Voices

The key to safer schools? A respectful community

The issue facing schools today is not simply a problem of bad kids

WESTMINSTER WEST — For the past decade or more, issues of school safety have been front and center in schools and communities across the country.

The tragedy and injustice of bullying is finally becoming clear to educators, parents, and state leaders. Up to three-quarters of all students report being exposed to bullies in school.

While new anti-bullying policies and zero-tolerance disciplinary models might be a welcome attempt to ensure that adults begin to more fully address the suffering and humiliation imposed by bullies, they will not solve these complex problems.

Safety plans, lockdown drills, and evacuation plans have been created, and we have seen how these school safety measures can be effective tools for saving lives.

But no school safety plan alone will ensure that a school is completely physically and emotionally safe.

We know that all too often such initiatives in our schools fail to address deeper, more systemic problems.

The issue facing schools today is not simply a problem of bad kids. Rather, the fundamental problem in schools relates to the overall school climate that encompasses the whole relationship of students and adults to school and learning.

Safer, more respectful schools are not simply places with more rules, harsher penalties for violators, and kids doing just as they are told. And of course, rules are important.

But schools that empower students and partner with them to define, assess, and implement what we refer to as “respectful school practices” are those that achieve real results for school climate and learning.

In such schools, a purposeful vision and systemic mission link positive school climate and learning.
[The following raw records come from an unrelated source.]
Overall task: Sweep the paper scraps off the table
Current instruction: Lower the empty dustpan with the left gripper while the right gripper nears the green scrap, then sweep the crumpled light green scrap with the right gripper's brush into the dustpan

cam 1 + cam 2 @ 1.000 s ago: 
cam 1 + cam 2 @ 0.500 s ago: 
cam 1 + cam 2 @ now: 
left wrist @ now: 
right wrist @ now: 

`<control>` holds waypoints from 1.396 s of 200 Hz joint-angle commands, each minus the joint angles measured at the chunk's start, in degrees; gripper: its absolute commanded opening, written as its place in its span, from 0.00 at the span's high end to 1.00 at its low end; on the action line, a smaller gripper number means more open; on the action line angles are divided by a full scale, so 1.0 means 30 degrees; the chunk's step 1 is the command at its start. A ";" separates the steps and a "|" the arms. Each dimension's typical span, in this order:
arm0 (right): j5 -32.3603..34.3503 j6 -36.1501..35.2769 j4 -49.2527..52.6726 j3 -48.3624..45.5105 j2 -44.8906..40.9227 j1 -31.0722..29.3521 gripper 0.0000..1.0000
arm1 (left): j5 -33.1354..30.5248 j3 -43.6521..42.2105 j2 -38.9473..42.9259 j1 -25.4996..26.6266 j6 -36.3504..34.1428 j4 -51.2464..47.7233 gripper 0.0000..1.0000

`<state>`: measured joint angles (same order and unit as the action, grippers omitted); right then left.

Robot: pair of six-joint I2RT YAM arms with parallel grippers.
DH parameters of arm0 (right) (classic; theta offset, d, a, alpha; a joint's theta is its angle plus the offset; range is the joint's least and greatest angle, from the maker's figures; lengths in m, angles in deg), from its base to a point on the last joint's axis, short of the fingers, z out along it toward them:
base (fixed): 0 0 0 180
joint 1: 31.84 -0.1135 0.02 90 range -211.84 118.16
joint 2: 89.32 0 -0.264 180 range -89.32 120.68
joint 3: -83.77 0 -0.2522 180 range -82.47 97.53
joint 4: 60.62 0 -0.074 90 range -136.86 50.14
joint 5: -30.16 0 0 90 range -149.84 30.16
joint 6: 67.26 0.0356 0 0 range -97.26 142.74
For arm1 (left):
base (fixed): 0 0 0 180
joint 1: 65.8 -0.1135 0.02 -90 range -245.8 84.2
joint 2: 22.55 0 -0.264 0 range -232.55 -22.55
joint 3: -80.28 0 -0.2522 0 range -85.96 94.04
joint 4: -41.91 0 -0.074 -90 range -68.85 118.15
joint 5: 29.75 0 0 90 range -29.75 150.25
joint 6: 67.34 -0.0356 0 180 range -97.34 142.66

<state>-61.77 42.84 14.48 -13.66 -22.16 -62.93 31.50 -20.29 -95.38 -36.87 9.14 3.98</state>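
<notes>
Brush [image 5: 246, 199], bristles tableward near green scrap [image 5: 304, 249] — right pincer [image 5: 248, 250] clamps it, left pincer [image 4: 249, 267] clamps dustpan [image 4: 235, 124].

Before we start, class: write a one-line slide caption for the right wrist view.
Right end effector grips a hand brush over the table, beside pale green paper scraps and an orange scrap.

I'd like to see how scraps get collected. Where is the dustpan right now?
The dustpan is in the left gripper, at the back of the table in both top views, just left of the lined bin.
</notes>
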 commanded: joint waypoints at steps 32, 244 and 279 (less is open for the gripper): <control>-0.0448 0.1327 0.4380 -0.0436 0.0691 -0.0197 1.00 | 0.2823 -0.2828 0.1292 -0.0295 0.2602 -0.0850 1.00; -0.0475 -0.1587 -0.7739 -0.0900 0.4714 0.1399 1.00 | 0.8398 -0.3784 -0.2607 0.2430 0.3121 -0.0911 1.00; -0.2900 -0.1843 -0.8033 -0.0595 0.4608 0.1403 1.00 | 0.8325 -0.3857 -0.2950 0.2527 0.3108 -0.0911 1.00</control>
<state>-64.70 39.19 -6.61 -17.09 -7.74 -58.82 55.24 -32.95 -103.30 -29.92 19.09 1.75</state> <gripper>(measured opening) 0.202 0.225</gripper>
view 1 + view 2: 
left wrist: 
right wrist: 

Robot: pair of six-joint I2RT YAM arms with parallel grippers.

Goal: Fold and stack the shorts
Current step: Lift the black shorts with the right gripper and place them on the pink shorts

Teachers and students are partners in creating a school culture that values each individual, engages all in learning, and actively supports the success of every member of the community.

* * *

There is no shortage of challenges in schools (or anywhere you put hundreds or thousands of people together day after day, year after year) and the good intentions to improve schools.

And for every problem, schools offer a well-intended solution, usually involving some new program or policy or staff position: bullying prevention programs, school security officers, test preparation programs, diversity training, dropout prevention, lunchroom monitors, curriculum mapping, reading specialists, curriculum consultants - the list goes on.

But like the carnival game of Whac-a-Mole, when a problem is pushed down in one place, a new problem seems to jump up somewhere else.

This common and never-ending strategy of identifying individual problems to solve one at a time, exerting our best efforts as wise and experienced adults, hasn't, as yet, eradicated problems in schools.

In fact, our concerted efforts to raise test scores might be exacerbating other problems: narrowing the curriculum, sapping the joy of learning, ignoring developmental needs, lessening time for physical activity, pushing out struggling students, and raising stress levels for teachers and students.

This approach to using “expert” (read adult) knowledge to try to solve school problems ignores what we know about human nature and change.

We've found that reform imposed from above rarely sticks. Adults and students often share similar desires for their school; everyone - adults and students - must be an active agent of fairness, social justice, and change. Students, especially in middle and high school, don't suddenly become academic stars and angelic community members just because adults tell them they are supposed to.

* * *

Change does not happen from the outside; change is not something that can be imposed on people.

In human institutions such as schools, lasting and meaningful change must come from within the school, employing the primary resource schools have: the energy, ideas, expertise, and good will of every individual in the school community.

In fact, the only way to get sustained improvement in academic achievement is by improving school climate and culture for faculty and students in the school.

Unless students feel safe at school, feel a sense of belonging, and feel valued in the learning process, it is unlikely that students will perform anywhere close to their potential.

For too long, schools have separated issues related to academic results from those tied to school violence, student relations, and respect.

These issues are inextricably linked. If you improve respect in schools, then you improve learning. Without respectful and safe schools, the learning environment is compromised.

* * *

Respectful schools incorporate student and adult perspectives and provide new leadership roles for teams of diverse students to serve as partners in school reform.

Local teachers, leaders, parents, community members, and students can articulate their problems and the solutions that they then embrace.

They can create a positive school climate by giving focused attention to the social and emotional well being of every child (and adult), actively valuing each individual, and looking for ways to include all voices in the success of the school.

The interaction of positive school climate, student engagement, respectful relationships, empowerment, and learning produces fewer discipline problems, improves student motivation, and increases student academic performance.

It's the only way to achieve and sustain strong academic results.